With the prepared malware payload we can now focus on ’discovering new C&C servers’. To manage this using the Bitcoin blockchain we are required to leverage the ’ScriptPubKey’ options available within the Bitcoin Core transaction outputs [2]. These options provide ’OP codes’ to the transaction that signify certain transaction ’contexts’. We used the ’OP_Return’, an OP code that allows us to signify a transaction output as invalid or void and simultaneously write up to 80 bytes of data into the blockchain, which allows us to write an IP address and a port for which our bot can connect to.

In order to manipulate transaction data with granularity there is a requirement to host a full node with capable JSON RPC access. This required installing a Bitcoin Core full node, connecting to the Testnet and crafting a raw transaction.

Crafting the raw transaction involves listing the unspent Bitcoin for the required wallet address (listunspent), creating the raw transaction data locally on the full node (createrawtransaction), signing the transaction with the wallet private keys (signrawtransactionwithwallet) and then broadcasting this to all other full nodes (sendrawtransaction). The command-line arguments used for crafting the raw transactions are listed in Table 1.

At this point, we need to communicate with the Bitcoin blockchain in order to read the transaction hash outlined in Table 1. This may be achieved either through Blockchain explorers or directly from a full node.

These strategies both have quite peculiar positives and negatives when considering the implications on our decentralised botnet. This decision has a strong impact on the botnets ability to be genuinely ’decentralised’. A decentralised botnet requires a truly decentralised way of processing transactions in order to be truly censorship resistant. Block explorers should not considered as decentralised as they are often hosted on centralised servers with potentially mutable copies of our immutable blockchain. The transactions that are validated by Bitcoin full nodes are stored in a database and can be indexed when blockchain explorers are queried. An example of this can be seen in Appendixs 0.D. Full code available at https://github.com/dummytree/blockchain-botnet-poc.

This approach avoids the complexities of dealing directly with the blockchain, however if these centralised servers are compromised, so too is our botnet. Appendix 0.E shows the basic structure of the required for communication in order to create a truly decentralised data fetching process. This code outlines how a connection should be created to a full node, how data is formulated for each message type and how the parsing of the data is managed. The fundamental idea behind Bitcoin is that full nodes can potentially lie about what transactions have been verified, however in order to gain consensus one would have to ’convince’ over 51% of the Bitcoin network in order to publish false data to the blockchain. Much in the same way, our decentralised botnet can establish trust with multiple full nodes in order to obtain a trusted source of information rather than relying on a single node.

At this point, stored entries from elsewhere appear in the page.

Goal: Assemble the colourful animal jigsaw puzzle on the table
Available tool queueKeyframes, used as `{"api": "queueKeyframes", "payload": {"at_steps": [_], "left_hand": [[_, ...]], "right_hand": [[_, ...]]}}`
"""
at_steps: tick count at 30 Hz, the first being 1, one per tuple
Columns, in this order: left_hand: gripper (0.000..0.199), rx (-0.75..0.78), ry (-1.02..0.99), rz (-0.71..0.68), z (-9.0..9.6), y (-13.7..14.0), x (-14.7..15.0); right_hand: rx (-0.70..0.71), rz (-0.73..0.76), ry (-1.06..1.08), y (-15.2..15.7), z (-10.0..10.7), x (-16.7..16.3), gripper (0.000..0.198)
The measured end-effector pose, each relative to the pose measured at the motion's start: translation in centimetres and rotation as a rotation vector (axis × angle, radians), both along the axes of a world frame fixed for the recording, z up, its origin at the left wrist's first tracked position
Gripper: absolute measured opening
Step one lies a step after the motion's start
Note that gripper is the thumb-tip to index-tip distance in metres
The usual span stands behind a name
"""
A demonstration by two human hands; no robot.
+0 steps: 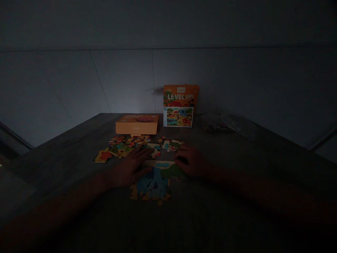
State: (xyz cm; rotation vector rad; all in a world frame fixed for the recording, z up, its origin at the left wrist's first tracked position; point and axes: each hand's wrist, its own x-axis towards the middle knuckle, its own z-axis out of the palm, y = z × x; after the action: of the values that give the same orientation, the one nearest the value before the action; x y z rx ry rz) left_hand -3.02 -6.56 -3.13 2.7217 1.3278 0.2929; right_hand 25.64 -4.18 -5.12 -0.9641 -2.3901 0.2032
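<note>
A partly joined jigsaw puzzle (153, 184) with a blue elephant and green treetops lies on the dark table in front of me. My left hand (130, 169) rests at its upper left, fingers stretched out over the edge and toward a loose puzzle piece (156, 149). At the puzzle's upper right corner, my right hand (193, 161) is closed, thumb and fingers curled on a green puzzle piece (176, 171). Dim light hides the exact fingertip contact. Two or so more loose pieces (175, 144) lie just beyond the right hand.
A pile of loose puzzle pieces (119, 147) spreads at the left, before a low orange box (137, 127). Another orange box (181, 95) stands upright at the back, a picture card (179, 117) leaning on it. A clear plastic bag (229, 123) lies at back right, near the wall.
</note>
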Motion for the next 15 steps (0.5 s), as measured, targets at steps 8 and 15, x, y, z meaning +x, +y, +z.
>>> {"api": "queueKeyframes", "payload": {"at_steps": [8,15], "left_hand": [[0.058,-0.015,0.011,-0.081,-0.1,-0.3,0.0],[0.068,0.22,-0.146,0.303,0.3,2.2,-2.3]], "right_hand": [[-0.009,0.16,-0.064,0.1,0.2,0.1,0.021],[-0.025,0.141,-0.086,0.1,0.2,0.3,0.024]]}}
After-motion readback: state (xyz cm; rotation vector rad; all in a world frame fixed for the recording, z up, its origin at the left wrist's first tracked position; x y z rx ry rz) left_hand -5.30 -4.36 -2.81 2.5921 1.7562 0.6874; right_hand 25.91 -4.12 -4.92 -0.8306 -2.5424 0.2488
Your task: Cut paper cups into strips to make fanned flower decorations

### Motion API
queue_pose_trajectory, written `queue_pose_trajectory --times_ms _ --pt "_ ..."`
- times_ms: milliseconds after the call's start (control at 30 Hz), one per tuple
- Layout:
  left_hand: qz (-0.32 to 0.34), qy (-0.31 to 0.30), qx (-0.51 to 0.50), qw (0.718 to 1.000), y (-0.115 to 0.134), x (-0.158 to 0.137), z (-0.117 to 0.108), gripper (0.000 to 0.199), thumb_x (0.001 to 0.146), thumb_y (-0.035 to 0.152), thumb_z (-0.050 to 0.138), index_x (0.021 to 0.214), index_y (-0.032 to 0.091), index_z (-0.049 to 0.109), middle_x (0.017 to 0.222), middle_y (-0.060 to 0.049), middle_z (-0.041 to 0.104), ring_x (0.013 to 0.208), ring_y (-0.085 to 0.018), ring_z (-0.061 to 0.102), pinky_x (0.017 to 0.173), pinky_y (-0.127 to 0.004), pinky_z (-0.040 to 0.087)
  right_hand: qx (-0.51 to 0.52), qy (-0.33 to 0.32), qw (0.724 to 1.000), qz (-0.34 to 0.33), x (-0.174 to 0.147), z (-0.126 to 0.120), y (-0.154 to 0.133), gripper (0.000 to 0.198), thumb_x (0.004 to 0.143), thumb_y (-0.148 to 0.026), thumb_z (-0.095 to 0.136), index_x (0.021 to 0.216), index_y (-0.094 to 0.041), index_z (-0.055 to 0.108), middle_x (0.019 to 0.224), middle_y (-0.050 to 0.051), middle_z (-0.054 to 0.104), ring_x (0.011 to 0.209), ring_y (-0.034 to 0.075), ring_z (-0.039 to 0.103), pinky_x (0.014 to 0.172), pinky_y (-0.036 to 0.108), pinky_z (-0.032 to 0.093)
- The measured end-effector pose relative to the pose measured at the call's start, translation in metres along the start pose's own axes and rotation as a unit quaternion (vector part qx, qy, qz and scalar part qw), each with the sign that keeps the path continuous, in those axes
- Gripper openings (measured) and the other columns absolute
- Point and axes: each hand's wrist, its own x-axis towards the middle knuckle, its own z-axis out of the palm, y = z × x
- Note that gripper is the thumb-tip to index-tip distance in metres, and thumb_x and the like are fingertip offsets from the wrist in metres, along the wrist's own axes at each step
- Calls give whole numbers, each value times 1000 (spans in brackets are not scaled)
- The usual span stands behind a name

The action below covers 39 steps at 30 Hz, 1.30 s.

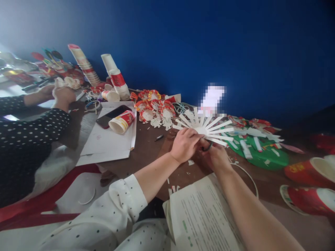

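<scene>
Over the brown table, my left hand (pixel 185 143) is closed on the near edge of a paper cup cut into strips (pixel 201 130). Its white strips fan out flat around the round base. Close beside it, my right hand (pixel 217 157) is closed around scissors (pixel 208 146); only a dark part of the handle shows, and the blades are hidden by the hands and the cup. Below my wrists lies a printed booklet (pixel 201 212), with small paper scraps near its top edge.
Left of my hands are a paper cup (pixel 121 122), a phone (pixel 111 116) and a white folder (pixel 104 144). Stacked cups (pixel 119 83) stand behind. Cut red cups (pixel 157 108) lie ahead; a green disc (pixel 272 157) and red cups (pixel 309 170) are right. A co-worker's hands (pixel 64 94) work far left.
</scene>
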Motion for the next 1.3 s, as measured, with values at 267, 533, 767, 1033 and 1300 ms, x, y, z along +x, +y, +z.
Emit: queue_pose_trajectory --times_ms 267,533,767,1033,1300 --pt "-36 -19 -48 998 28 -6 -11 24 92 30 52 104 26 73 100 -9 70 97 -23 58 93 -39 39 166 130 976 -51 15 -19 16 29 66 -32 83 81 -23 60 77 -4 65 67 10 62 58 22 50" --pt "-405 33 -338 849 35 -5 5 26 75 37 75 94 19 70 74 -5 66 66 -15 57 65 -25 44 117 145 979 -77 10 -12 8 28 67 -31 80 86 -24 61 76 -3 67 70 16 67 56 25 53" --pt "-520 78 -528 667 24 6 10 20 72 30 78 77 13 70 63 -2 64 53 -9 52 54 -22 41 99 77 992 -23 5 -4 10 43 61 -36 86 95 -23 64 84 1 71 77 20 69 57 28 56" --pt "-544 197 -583 571 5 17 -1 19 68 15 80 81 12 67 72 -1 67 59 -7 58 52 -18 42 51 45 995 79 7 -18 15 34 71 -45 81 94 -26 65 83 4 72 70 20 69 43 26 50" --pt "-508 194 -621 564 11 47 -2 14 71 11 78 76 9 65 71 -4 67 63 -10 64 55 -18 49 -55 35 996 55 7 -20 18 43 72 -46 74 105 -22 60 75 4 72 61 21 68 37 24 42"
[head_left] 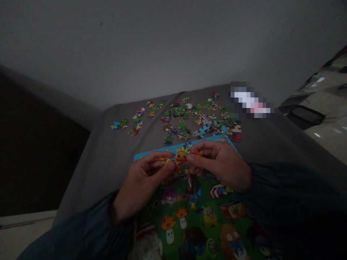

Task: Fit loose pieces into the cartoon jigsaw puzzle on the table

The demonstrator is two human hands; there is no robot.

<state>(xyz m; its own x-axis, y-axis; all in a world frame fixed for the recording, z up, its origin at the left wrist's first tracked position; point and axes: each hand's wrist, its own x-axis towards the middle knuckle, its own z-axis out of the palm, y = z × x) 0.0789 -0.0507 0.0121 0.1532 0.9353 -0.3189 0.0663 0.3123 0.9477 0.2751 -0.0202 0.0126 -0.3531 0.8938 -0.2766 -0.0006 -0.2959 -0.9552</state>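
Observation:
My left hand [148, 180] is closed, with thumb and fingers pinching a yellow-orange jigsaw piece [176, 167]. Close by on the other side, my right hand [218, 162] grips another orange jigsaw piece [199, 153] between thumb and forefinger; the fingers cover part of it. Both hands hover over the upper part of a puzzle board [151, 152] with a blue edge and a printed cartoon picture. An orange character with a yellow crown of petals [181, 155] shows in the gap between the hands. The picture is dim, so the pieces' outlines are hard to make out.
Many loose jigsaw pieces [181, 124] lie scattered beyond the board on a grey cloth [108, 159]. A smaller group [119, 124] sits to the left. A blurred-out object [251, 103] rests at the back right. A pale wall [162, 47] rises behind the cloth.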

Our Bitcoin based botnet emulates other full nodes in order to simulate parts of the Bitcoin node blockchain sync process. By creating the handshake, exchanging version support messages it is then able to request for blocks. After receiving the required block we are then able to parse through the block and extract ’inventory items’, which in the case of a block is actually the transactions posted permanently to the blockchain. Each transaction may or may not contain an OP_Return value which we are analyzing.

We can therefore examine the blockchain and determine whether there is an OP_Return involved that has any data aimed for our botnet. If this was the case, we parsed this input and added this to our Meterpreter dynamic shell’s transport as explained in Appendix 0.C. As discussed in the following section, while our proof of concept clearly proves feasibility of this attack, it can be improved further to make the blockchain-based botnet more resilient and censorship-resistant.